No entanto, se o proprietário contratar alguém para encontrar o tesouro, este deixa de ser considerado um tesouro, e o proprietário não é mais obrigado a dividir o valor encontrado, mas sim o que foi previamente acordado em contrato. Apesar de perder sua definição de tesouro, o proprietário continua tendo direitos sobre a coisa, já que o verdadeiro dono é desconhecido. Se, porventura, o tesouro tiver um dono, ele deixa de ser considerado como tal. Nesse caso, o inventor e o proprietário do terreno perderiam seus direitos de propriedade sobre o achado e receberiam apenas uma recompensa, de acordo com os artigos 1233 a 1237 do Código Civil. Se o inventor se apropriar inteiramente do tesouro encontrado em terreno alheio, isso pode ser qualificado como crime, conforme o artigo 169, CP, I. Da mesma forma, se o legítimo dono do tesouro em terreno próprio desejar recuperá-lo e o descobridor se recusar a entregá-lo, ele estará sujeito às sanções do artigo 169, CP, II.

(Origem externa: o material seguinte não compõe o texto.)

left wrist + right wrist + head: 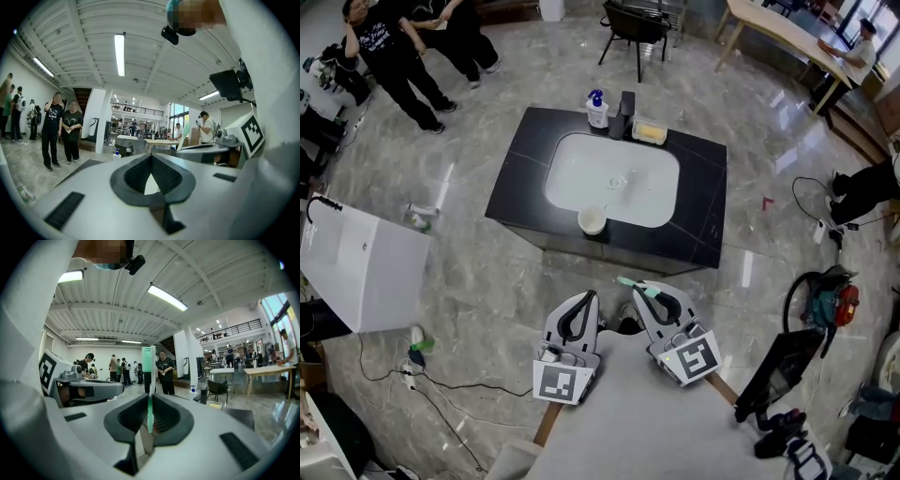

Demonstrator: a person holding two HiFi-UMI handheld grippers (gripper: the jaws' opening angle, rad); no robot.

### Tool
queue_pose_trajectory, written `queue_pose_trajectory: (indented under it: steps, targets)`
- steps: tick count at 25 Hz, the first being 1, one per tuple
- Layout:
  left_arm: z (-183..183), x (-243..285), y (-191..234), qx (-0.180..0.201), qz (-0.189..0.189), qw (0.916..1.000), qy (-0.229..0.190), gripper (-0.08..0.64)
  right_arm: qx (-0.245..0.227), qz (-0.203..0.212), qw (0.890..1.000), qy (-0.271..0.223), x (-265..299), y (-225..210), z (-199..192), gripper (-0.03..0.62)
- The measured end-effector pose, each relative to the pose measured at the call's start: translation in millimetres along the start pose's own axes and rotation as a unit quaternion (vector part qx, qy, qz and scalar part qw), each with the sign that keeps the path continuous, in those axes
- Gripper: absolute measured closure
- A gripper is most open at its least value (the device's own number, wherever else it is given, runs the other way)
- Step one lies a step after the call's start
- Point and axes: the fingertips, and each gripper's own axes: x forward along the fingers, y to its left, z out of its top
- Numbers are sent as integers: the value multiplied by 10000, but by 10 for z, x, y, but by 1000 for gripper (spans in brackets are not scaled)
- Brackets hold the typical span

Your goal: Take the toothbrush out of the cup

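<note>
Currently the right hand-held gripper (150, 401) is clenched on the toothbrush (149, 373). Both pads press on the green handle, and the bristle head stands upright above the jaw tips in the right gripper view. In the head view this hand-held gripper sits close in front of the person, and the toothbrush projects from its tips toward the desk (525, 159).

The left hand-held gripper (151, 158) is closed on nothing. Its tips meet and no object lies between the pads. In the head view it lies just beside the right unit, on that unit's left, and it plays no part in the hold.

Task item positions:
- Toothbrush: in the right hand-held gripper, clear of every surface.
- Cup (592, 221): upright on the near edge of the desk, just in front of the sink (581, 173).
- Separation: the cup is well apart from both grippers, with bare floor (487, 281) between them.

No brush handle shows above the cup rim. Its inside looks pale and empty, though the cup is small in the head view and fine detail cannot be confirmed.

Progress assessment: the removal step appears complete, because the toothbrush is out of the cup and under a firm grip. The task sentence names no place to set the brush down, so nothing it requires appears to be left. The only open concern is keeping the thin handle from slipping or pivoting between the pads while it is held.
</note>
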Motion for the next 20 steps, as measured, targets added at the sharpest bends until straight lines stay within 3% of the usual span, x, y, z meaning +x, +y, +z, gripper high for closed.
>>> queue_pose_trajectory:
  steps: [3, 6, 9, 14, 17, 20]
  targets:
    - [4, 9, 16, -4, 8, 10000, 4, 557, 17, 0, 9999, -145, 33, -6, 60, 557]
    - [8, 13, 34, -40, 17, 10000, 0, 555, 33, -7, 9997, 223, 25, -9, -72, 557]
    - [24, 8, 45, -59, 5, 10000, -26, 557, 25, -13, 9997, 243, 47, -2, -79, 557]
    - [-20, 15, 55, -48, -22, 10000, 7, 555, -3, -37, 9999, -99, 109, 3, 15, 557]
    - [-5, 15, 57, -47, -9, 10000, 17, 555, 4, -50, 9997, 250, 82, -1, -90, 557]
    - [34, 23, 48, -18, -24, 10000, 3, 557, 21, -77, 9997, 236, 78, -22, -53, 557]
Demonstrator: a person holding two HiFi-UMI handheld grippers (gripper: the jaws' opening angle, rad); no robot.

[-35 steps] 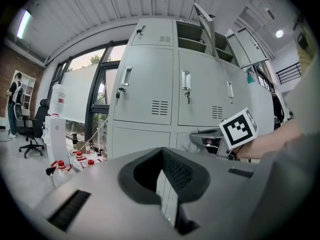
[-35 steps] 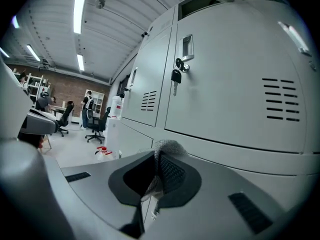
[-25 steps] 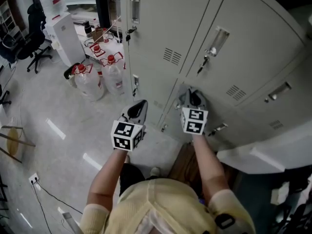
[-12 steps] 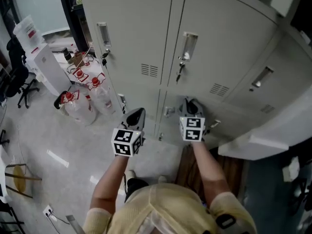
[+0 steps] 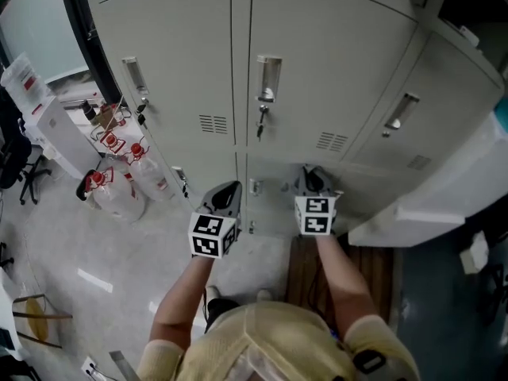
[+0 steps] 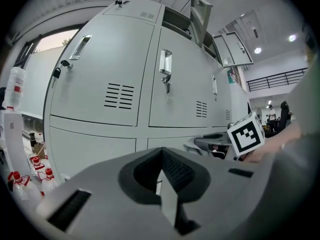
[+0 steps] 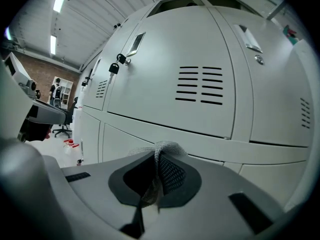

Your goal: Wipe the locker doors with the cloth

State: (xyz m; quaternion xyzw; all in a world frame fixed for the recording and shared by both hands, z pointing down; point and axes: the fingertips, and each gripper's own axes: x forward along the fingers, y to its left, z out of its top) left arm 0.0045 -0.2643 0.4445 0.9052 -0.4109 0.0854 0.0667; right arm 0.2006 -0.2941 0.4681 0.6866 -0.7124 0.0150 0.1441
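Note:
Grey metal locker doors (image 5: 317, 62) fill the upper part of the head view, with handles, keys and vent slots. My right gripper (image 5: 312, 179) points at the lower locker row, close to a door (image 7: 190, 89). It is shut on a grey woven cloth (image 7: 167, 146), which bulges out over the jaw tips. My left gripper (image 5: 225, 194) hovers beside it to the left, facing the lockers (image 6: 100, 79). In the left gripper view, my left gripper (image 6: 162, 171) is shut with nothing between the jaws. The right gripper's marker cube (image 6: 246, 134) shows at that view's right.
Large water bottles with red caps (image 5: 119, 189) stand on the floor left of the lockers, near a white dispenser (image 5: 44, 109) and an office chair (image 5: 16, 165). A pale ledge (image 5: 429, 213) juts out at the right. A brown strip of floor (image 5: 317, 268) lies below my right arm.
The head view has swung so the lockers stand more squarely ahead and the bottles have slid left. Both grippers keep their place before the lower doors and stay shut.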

DO DIREITO DE PROPRIEDADE LEGÍTIMA E O PAPEL DA NUMISMÁTICA

Inicialmente, é importante destacar que a Constituição Federal aborda o patrimônio histórico e cultural de forma limitada e vaga em algumas de suas disposições, como nos artigos 5º, LXXIII, 24, VII, 30 IX, 215, I e 216. Essa falta de definição clara cria uma lacuna jurídica que pode resultar em incertezas e arbitrariedades por parte do Estado, especialmente para os detentores de tesouros numismáticos.


Caso um conjunto de moedas antigas seja encontrado e seu proprietário seja desconhecido, pode-se considerá-lo um tesouro numismático, conferindo ao descobridor o direito de propriedade sobre o mesmo. No entanto, se esse objeto for tão antigo a ponto de ser considerado um patrimônio histórico, a situação se complica. Patrimônio histórico engloba bens produzidos por sociedades do passado que hoje possuem valor social, cultural ou documental. Assim, qualquer tesouro encontrado pode ser transformado em patrimônio histórico pelas autoridades responsáveis pela proteção do patrimônio histórico, como a UNESCO (a nível mundial) e o IPHAN (no Brasil). Nesse caso, os descobridores perdem seus direitos de propriedade sobre os tesouros, que passam a ser tutelados pelos órgãos competentes.

Por exemplo, em situações em que um colecionador amador descobre um grande conjunto de moedas antigas, pode haver uma interseção entre o direito de propriedade e os interesses da numismática. Enquanto o descobridor pode reivindicar a propriedade das moedas, instituições numismáticas ou museus podem argumentar que esses artefatos têm um valor histórico significativo e devem ser preservados para o benefício da sociedade como um todo. Nesses casos, a legislação e jurisprudência frequentemente pesam os direitos do descobridor em relação ao valor histórico e cultural das moedas em questão.

CONCLUSÃO

O direito de propriedade sobre tesouros numismáticos achados é uma realidade, sujeita a determinadas condições, oferecendo oportunidades para ampliar o uso da propriedade e colher frutos inesperados. No entanto, essa questão também envolve considerações sobre o valor histórico e cultural dos objetos encontrados, especialmente quando se trata de artefatos numismáticos. A numismática desempenha um papel crucial ao estudar e preservar esses tesouros, garantindo que seu valor seja reconhecido e apreciado por gerações futuras.